WHAT IS BEING ASKED – The answer should be each line of the records that contains the word "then"; please copy them all.

PROVIDED INFORMATION –
· · ·

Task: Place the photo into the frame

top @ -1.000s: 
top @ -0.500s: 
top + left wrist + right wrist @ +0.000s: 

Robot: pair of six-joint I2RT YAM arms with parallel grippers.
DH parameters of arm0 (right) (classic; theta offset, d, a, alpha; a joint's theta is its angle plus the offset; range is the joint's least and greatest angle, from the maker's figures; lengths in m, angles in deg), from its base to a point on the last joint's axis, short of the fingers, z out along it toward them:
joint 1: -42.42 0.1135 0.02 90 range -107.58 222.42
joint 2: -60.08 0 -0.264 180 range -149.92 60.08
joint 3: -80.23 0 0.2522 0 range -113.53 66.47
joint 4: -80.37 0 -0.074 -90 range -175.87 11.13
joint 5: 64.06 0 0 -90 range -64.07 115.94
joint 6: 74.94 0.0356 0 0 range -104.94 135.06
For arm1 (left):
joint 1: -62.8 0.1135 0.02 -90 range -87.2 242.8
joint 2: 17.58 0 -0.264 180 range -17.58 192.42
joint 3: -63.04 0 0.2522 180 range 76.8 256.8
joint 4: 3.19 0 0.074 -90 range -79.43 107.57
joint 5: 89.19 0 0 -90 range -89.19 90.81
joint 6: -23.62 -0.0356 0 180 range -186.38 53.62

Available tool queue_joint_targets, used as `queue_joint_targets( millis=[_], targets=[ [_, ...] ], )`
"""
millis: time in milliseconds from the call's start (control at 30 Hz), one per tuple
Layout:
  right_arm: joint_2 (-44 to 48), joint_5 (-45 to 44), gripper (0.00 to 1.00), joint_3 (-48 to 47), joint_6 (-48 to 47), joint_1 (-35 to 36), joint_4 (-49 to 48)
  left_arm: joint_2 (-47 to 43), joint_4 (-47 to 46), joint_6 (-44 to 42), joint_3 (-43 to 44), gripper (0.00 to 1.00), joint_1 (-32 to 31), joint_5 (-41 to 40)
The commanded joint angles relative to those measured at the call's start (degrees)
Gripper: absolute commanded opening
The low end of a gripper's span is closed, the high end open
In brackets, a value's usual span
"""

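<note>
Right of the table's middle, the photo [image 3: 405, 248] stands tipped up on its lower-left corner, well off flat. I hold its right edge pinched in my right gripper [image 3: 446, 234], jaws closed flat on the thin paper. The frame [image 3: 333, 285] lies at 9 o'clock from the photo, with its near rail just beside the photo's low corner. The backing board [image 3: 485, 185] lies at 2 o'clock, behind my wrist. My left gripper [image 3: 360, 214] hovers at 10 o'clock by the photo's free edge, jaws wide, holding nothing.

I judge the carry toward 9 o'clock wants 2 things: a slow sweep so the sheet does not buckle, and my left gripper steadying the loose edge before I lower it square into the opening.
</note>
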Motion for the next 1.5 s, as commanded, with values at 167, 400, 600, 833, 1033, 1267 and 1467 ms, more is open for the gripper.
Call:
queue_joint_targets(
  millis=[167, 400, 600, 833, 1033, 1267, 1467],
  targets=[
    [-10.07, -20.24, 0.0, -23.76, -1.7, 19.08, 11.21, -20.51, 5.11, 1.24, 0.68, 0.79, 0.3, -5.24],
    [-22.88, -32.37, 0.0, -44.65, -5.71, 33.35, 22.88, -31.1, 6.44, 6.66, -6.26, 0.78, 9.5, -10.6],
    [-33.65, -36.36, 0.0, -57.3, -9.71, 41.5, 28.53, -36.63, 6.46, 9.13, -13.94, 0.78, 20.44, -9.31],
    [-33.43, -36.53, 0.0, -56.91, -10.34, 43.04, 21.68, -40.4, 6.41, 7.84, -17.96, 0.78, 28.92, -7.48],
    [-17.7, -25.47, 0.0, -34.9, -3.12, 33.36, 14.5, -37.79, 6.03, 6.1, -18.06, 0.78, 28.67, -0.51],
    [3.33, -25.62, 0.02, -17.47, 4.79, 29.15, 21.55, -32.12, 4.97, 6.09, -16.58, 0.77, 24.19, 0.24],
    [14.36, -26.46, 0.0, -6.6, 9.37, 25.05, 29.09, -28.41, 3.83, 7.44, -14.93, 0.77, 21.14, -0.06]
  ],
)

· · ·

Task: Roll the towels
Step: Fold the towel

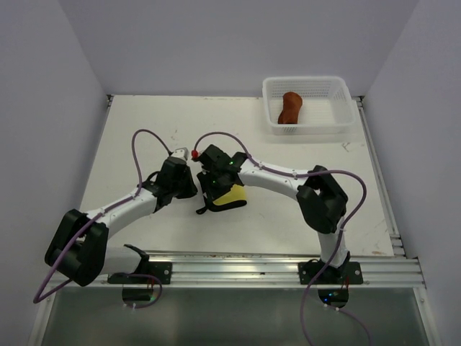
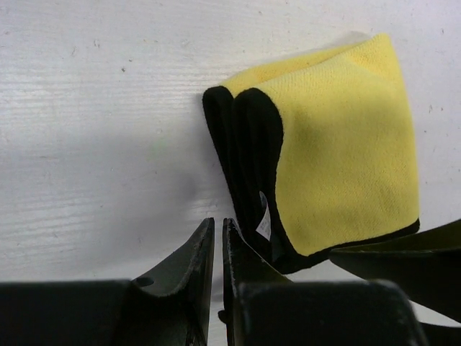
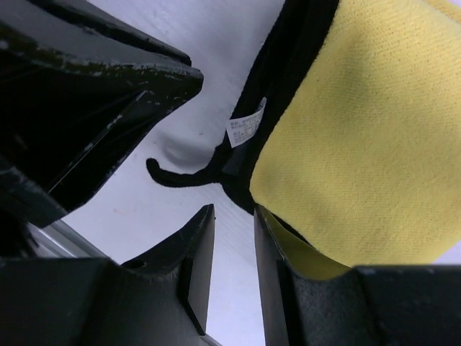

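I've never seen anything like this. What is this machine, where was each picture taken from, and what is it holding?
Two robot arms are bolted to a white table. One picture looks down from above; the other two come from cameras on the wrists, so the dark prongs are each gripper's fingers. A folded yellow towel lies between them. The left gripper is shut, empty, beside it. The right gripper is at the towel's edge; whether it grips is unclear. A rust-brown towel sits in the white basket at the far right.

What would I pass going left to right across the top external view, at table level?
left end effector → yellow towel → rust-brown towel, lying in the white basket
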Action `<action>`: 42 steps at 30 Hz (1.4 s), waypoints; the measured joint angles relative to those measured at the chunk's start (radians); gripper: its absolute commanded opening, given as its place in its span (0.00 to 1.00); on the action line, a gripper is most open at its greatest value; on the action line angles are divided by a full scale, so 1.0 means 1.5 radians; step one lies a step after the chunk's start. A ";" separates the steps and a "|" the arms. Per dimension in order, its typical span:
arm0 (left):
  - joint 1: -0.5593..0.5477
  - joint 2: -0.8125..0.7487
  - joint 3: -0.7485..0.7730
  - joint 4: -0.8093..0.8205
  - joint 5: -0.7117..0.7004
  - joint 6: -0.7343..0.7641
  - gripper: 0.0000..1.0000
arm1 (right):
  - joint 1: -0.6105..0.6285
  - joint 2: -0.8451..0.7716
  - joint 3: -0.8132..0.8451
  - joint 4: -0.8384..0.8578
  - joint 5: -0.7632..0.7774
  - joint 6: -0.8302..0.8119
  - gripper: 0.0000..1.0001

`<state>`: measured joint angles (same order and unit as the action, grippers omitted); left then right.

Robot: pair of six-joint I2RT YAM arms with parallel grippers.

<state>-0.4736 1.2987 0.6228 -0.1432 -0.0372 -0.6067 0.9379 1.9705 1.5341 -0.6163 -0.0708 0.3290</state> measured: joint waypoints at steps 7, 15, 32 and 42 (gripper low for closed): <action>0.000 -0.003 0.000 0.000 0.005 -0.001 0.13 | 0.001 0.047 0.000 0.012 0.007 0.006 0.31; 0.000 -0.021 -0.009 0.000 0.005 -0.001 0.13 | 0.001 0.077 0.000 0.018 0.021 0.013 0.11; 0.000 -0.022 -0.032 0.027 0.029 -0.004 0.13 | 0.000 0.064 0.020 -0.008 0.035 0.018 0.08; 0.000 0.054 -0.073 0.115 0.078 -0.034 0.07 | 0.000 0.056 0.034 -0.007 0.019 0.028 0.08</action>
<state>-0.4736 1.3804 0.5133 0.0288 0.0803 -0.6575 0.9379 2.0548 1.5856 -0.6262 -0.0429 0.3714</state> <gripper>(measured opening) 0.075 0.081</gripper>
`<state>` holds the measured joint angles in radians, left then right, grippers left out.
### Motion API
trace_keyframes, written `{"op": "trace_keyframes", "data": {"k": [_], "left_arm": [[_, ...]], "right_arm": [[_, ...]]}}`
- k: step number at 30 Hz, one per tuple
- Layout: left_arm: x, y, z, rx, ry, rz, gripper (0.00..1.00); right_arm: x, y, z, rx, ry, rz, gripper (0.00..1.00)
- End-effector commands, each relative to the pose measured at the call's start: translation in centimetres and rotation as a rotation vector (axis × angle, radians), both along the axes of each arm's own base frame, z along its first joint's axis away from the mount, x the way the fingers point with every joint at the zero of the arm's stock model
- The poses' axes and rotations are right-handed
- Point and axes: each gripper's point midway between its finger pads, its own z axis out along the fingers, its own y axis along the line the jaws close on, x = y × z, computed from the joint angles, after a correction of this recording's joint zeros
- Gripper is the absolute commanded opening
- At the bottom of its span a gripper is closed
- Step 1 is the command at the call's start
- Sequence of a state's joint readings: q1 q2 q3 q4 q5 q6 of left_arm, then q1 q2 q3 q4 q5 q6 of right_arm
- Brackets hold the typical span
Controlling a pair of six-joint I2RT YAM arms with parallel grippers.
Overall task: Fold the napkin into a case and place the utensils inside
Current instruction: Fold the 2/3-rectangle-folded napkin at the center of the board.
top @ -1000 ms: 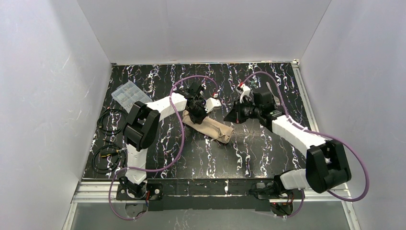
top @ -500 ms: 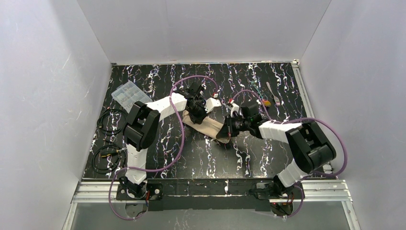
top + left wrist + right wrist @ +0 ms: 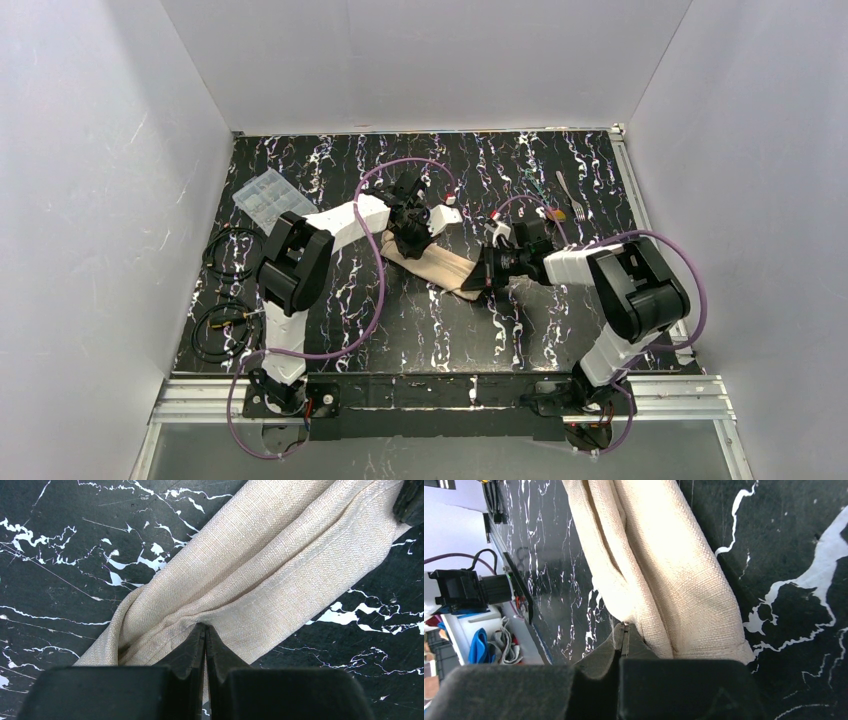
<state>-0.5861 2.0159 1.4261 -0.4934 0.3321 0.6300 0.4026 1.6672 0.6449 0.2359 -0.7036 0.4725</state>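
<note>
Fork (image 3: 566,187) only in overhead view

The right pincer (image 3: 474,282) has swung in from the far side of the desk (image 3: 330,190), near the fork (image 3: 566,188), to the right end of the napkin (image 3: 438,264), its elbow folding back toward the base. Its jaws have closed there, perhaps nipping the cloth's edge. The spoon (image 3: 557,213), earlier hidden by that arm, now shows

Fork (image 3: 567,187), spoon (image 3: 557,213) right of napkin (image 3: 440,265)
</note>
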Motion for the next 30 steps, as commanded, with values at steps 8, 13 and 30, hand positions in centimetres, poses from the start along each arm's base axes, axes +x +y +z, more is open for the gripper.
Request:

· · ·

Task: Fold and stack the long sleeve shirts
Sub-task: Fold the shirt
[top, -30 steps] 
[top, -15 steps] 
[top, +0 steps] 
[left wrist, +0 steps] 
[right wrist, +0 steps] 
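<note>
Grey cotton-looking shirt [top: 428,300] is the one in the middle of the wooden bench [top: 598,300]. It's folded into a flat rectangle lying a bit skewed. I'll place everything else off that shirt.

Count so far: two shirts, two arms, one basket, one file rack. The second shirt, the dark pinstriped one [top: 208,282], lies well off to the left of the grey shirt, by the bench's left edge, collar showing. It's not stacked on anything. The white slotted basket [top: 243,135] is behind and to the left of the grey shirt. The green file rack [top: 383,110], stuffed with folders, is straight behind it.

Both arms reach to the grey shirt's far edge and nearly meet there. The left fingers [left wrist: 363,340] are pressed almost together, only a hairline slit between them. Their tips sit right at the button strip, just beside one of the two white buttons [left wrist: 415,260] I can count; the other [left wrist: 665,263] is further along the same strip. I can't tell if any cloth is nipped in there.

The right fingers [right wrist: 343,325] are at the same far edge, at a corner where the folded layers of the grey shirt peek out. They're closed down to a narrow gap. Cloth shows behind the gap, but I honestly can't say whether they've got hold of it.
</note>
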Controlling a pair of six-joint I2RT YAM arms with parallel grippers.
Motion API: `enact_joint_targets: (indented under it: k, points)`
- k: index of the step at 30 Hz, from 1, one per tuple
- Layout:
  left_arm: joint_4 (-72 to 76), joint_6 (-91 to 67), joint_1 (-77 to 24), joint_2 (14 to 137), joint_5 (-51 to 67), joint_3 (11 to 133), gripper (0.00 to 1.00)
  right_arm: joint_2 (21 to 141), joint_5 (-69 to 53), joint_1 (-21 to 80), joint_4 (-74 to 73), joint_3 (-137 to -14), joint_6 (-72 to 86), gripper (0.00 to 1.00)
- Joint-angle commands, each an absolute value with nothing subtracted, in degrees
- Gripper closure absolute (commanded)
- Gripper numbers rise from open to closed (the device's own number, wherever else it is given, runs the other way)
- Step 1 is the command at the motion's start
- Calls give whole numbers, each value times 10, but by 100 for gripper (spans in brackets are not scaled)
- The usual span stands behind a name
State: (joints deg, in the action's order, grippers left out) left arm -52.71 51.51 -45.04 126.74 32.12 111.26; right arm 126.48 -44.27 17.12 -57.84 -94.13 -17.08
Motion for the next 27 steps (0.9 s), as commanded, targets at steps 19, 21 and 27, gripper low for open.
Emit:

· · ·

WRITTEN SOLUTION –
`<state>`: measured joint angles (same order and unit as the action, grippers omitted); left then right.
`<state>` holds the measured joint angles in radians, left then right, grippers left out.
- Sequence of a state's joint readings: q1 q2 q3 q4 q5 q6 of left_arm, then q1 q2 q3 q4 q5 q6 of right_arm

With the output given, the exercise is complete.